L’Agence internationale de l’énergie atomique assure qu’aucune hausse de la radioactivité n’a été observée en Iran, mais elle s’inquiète des risques que fait peser ce conflit sur les installations.
Par Perrine Mouterde. Le Monde
Pour la deuxième fois en trois ans, nous assistons à un conflit dramatique entre deux Etats dans lequel des installations nucléaires sont prises pour cible et la sécurité nucléaire est compromise, a alerté, lundi 16 juin, le directeur général de l'Agence internationale de l'énergie atomique (AIEA), Rafael Mariano Grossi. Après la centrale ukrainienne de Zaporijia, bombardée et occupée par les forces russes, c'est au tour des installations liées au programme nucléaire iranien d'être visées par des frappes israéliennes.
Dès les premières heures de l'offensive, vendredi 13 juin, l'usine pilote d'enrichissement d'uranium de Natanz, située en surface à 220 kilomètres au sud-est de Téhéran, a été détruite, ainsi que l'infrastructure électrique. Selon l'AIEA, la partie souterraine du site d'enrichissement n'a pas été atteinte, mais la perte de courant pourrait avoir affecté le fonctionnement des centrifugeuses. L'organisation internationale, placée sous l'égide de l'ONU, a toutefois assuré, lundi, que la radioactivité aux abords du site était toujours à son niveau habituel.
Elle a, en revanche, confirmé une contamination à la fois radiologique et chimique dans le site de Natanz. Il est possible que des isotopes d'uranium contenus dans l'hexafluorure d'uranium, le fluorure d'uranyle et le fluorure d'hydrogène soient dispersés à l'intérieur, a déclaré M. Grossi.
Dans cette situation, le rayonnement ionisant ne représente toutefois «un danger important que si l'uranium est inhalé ou in-géré: porter un masque au sein du bâtiment permet de se prémunir d'une contamination, a-t-il précisé.

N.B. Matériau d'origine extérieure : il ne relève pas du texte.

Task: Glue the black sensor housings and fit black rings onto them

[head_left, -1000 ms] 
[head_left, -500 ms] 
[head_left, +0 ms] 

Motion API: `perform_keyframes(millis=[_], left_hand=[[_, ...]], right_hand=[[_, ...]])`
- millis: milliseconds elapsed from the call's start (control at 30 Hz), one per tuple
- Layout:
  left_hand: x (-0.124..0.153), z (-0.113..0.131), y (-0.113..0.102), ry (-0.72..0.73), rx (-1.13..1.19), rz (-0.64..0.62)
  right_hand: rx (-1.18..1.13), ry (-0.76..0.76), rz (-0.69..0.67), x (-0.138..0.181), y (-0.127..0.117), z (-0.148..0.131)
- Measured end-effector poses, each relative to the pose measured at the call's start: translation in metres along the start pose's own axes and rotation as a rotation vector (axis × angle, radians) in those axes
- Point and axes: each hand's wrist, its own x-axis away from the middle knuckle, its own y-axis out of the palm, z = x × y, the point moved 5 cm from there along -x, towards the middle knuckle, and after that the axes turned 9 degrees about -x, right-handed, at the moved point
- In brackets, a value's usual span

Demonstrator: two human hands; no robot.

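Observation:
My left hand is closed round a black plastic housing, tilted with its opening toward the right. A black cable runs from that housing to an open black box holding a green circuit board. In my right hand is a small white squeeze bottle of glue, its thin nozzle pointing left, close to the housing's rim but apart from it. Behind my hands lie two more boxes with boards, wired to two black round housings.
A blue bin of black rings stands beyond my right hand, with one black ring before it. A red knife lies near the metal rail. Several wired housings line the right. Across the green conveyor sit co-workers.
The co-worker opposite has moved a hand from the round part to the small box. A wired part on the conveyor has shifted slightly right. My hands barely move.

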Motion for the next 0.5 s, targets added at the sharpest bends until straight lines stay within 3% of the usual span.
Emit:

Le risque chimique apparaît bien plus élevé. L'hexafluorure d'uranium, utilisé pour l'enrichissement, se transforme en un produit hautement toxique en présence d'eau, cette réaction s'accompagnant de fumées irri-tantes et suffocantes.
Deux installations à surveiller
Dans un rapport publié en avril, Darya Dolzikova, chercheuse au Royal United Services Institute, rappelait que les installations de l'amont du cycle du combustible, c'est-à-dire les mines d'uranium, les sites de conversion ou d'enrichissement, posent principalement un risque chimique plutôt que radiologique. L'uranium naturel et les composés d'uranium non irradiés ne sont pas des sources majeures de radioactivité. Au contraire, les réacteurs en activité et les installations de l'aval du cycle (installations de stockage, de retraitement du combustible usé...) présentent un risque radiologique important: une fois irradié, le combustible nucléaire contient, outre l'uranium et le plutonium, des radionucléides instables particulièrement nocifs pour la santé humaine.
Jusqu'à présent, ni la centrale nucléaire de Bouchehr, une ville portuaire du sud du pays, ni le réacteur de recherche de Téhéran n'ont été la cible de frappes. En matière de risques radiologiques, ce sont vraiment ces deux installations qu'il faut surveiller, il faut qu'elles demeurent en sécurité, insiste Mme Dolzikova.
Selon l'AIEA, quatre bâtiments du site d'Ispahan, à 340 kilomètres au sud de Téhéran, ont été endommagés, dont un laboratoire, une usine de conversion d'uranium et une installation de fabrication de combustible. Là aussi, aucune hausse de la radioactivité n'a été observée. Le site d'enrichissement souterrain de Fordo, enterré dans la montagne, et le réacteur à eau lourde de Khandab n'ont, pour l'instant, pas été visés.